Consumer Confidence Drops to Five-Month Low
U.S. consumer confidence slumped in December to the lowest since July as a gauge of labor market expectations fell by the most in 41 years, the latest sign Americans are growing less optimistic as stock markets gyrate and the expansion moderates.
The confidence index decreased to 128.1 from 136.4, according to a report Dec. 27 from the New York-based Conference Board. That missed every economist estimate in Bloomberg’s survey, which called for 133.5. A measure of consumer expectations fell to a two-year low while the share of people expecting more jobs in the next six months decreased to 16.6% from 22.7%, the biggest drop since 1977.
“Back-to-back declines in expectations are reflective of an increasing concern that the pace of economic growth will begin moderating in the first half of 2019,” Lynn Franco, senior director of economic indicators at the Conference Board, said in a statement released with the data.
Despite the steep fall in employment expectations, consumer perceptions about the current state of the job market remain upbeat. The labor differential, measuring the gap between respondents saying jobs are plentiful and those saying jobs are hard to get, climbed to the highest since 2001.
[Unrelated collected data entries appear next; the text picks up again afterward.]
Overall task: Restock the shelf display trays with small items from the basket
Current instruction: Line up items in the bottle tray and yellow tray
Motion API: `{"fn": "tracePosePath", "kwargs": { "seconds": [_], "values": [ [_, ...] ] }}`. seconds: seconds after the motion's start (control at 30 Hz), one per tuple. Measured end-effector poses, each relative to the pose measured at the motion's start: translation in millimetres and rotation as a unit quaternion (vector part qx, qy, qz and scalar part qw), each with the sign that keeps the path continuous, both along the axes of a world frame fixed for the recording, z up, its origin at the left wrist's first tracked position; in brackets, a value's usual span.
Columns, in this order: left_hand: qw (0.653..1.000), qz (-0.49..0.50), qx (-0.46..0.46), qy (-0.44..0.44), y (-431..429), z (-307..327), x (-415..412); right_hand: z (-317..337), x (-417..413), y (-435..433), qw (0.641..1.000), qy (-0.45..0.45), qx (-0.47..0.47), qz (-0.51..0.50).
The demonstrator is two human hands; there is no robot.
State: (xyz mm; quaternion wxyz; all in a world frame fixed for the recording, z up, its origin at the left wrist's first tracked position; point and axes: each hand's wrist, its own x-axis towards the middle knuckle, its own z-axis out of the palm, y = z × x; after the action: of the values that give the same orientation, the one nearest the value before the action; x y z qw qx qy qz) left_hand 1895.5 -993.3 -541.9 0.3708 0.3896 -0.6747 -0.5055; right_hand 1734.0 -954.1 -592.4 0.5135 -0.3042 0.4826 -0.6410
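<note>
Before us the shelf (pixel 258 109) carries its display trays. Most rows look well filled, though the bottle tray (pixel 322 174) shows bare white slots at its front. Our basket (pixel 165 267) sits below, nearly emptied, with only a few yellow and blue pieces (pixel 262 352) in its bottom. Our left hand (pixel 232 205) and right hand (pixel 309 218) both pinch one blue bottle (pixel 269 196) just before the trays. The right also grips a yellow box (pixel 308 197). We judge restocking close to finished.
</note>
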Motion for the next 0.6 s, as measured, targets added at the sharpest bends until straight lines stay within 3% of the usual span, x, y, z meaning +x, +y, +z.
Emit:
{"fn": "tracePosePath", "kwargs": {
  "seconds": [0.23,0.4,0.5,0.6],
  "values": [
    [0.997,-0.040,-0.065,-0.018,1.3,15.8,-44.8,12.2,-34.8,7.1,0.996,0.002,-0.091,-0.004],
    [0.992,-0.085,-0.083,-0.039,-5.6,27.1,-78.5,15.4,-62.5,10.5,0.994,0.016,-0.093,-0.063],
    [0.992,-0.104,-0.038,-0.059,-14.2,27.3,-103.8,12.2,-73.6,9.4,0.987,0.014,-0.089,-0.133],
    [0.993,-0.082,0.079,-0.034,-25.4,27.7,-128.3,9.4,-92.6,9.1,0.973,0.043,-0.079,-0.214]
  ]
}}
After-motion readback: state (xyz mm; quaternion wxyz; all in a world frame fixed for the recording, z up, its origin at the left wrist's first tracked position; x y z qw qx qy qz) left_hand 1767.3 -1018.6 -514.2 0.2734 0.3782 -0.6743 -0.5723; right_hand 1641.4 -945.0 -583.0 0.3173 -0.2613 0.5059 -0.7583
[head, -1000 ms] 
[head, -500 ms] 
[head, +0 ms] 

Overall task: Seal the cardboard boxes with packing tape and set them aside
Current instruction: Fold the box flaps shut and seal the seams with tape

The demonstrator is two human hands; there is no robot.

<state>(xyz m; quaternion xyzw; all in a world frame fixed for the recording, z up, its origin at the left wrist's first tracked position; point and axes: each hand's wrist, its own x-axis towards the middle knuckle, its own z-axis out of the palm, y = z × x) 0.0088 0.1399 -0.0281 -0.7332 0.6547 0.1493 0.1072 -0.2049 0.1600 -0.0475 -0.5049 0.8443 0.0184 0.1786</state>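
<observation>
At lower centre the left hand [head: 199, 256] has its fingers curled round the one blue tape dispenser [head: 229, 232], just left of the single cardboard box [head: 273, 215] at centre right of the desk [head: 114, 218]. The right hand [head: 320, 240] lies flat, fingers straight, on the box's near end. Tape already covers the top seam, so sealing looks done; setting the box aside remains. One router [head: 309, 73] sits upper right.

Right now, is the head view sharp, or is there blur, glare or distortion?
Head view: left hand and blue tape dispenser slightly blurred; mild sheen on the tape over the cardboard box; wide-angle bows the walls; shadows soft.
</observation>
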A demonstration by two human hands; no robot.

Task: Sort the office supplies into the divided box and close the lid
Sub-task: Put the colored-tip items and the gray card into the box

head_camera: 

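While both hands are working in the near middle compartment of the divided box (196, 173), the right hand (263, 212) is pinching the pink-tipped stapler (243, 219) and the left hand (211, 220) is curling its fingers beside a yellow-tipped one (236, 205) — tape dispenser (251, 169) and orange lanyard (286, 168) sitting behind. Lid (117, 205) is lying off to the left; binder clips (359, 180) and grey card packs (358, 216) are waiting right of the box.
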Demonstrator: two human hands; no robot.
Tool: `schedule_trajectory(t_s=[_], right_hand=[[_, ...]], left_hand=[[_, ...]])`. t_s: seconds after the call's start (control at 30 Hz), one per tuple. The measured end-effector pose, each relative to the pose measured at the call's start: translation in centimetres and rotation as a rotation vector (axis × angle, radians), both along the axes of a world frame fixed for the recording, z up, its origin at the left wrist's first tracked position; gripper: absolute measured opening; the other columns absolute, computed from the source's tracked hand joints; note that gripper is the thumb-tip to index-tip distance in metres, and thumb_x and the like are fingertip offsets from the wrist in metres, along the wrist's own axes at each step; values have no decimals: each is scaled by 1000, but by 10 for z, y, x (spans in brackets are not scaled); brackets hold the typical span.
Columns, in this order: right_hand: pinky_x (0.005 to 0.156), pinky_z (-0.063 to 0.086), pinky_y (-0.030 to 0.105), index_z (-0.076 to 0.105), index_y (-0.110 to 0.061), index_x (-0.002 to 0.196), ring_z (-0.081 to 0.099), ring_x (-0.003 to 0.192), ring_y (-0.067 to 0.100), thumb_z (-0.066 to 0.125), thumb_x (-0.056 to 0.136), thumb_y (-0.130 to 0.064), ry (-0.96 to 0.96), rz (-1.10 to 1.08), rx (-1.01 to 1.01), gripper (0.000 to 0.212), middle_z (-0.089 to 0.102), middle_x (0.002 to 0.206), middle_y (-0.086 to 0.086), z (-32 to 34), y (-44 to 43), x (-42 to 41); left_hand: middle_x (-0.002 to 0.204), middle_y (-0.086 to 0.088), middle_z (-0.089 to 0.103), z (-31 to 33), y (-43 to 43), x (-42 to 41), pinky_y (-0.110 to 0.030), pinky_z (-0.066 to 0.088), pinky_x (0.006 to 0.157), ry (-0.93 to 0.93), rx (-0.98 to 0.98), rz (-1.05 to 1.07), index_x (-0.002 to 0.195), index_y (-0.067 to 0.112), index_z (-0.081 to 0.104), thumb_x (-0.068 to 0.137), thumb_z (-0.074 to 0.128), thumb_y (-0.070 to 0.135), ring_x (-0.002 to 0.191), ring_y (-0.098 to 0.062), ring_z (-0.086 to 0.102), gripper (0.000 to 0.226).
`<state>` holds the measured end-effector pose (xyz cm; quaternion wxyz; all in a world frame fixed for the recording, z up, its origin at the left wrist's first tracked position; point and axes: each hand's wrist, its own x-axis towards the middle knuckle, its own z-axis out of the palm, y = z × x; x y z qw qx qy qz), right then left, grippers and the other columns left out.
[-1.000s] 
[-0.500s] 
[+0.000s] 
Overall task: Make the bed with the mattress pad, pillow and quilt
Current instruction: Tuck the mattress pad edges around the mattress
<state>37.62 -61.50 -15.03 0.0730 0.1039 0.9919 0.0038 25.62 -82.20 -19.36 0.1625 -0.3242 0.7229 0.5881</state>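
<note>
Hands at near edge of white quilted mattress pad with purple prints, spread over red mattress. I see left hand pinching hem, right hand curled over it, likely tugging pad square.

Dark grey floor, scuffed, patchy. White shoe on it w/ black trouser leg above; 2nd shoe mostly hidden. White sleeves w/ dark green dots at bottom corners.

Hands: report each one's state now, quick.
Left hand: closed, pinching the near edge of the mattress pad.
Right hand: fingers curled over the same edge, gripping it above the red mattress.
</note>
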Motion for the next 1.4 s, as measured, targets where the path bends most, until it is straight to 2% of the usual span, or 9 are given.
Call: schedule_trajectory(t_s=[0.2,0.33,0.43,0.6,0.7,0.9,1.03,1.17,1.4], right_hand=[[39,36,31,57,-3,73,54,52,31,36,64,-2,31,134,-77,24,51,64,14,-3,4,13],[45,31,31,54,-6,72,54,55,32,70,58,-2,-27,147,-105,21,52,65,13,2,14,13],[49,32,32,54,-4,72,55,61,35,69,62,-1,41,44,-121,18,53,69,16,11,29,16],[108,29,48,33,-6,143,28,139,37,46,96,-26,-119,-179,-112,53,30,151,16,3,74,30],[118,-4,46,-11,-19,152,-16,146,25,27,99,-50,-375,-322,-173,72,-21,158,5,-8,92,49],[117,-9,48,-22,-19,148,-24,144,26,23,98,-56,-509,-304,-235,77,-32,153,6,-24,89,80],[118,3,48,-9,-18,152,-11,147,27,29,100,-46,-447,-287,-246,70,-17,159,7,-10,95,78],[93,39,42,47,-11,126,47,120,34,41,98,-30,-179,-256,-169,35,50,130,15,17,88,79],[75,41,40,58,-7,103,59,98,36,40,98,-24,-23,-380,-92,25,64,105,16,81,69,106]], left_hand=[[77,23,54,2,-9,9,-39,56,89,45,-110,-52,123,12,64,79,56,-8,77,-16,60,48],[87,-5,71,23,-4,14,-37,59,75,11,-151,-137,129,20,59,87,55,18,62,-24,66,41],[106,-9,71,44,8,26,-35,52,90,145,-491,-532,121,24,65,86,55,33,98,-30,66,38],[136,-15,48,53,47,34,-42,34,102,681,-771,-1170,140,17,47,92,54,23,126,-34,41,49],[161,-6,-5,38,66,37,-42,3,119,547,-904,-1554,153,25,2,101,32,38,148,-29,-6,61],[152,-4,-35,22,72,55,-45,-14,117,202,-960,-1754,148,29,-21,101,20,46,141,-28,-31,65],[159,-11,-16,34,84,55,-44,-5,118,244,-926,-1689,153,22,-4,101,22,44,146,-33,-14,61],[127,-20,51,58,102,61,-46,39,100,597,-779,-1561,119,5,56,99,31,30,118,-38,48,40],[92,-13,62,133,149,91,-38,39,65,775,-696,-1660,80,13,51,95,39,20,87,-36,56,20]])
Optimism, which recently reached an 18-year high, is slipping after months of rising uncertainty about the trade war and President Donald Trump’s attacks on the Federal Reserve, which have whipsawed financial markets. That’s been accompanied by a weakening economic outlook for next year amid fresh signs that the U.S. housing market is cooling and the manufacturing sector is starting to falter.
Another weak spot was household plans to spend on big-ticket items. Measures of the share of consumers who plan to buy cars, homes and major appliances such as refrigerators in the next six months all declined.
The drop in confidence “is not a disaster, as the level of the headline gauge is merely back to near where it spent the first seven months of this year,” Stephen Stanley, chief economist at Amherst Pierpont Securities, wrote in a note. “However, it will definitely be worthwhile to keep a close eye on the various measures of consumer attitudes over the next few months to get a feel for whether and how the dive in stock prices might be affecting consumers’ collective psyche.”
The Bloomberg Consumer Comfort Index’s monthly expectations gauge fell to a one-year low in December as more respondents said the economy is getting worse. Meanwhile, the weekly comfort measure, released earlier Dec. 27, rebounded somewhat from a three-month low.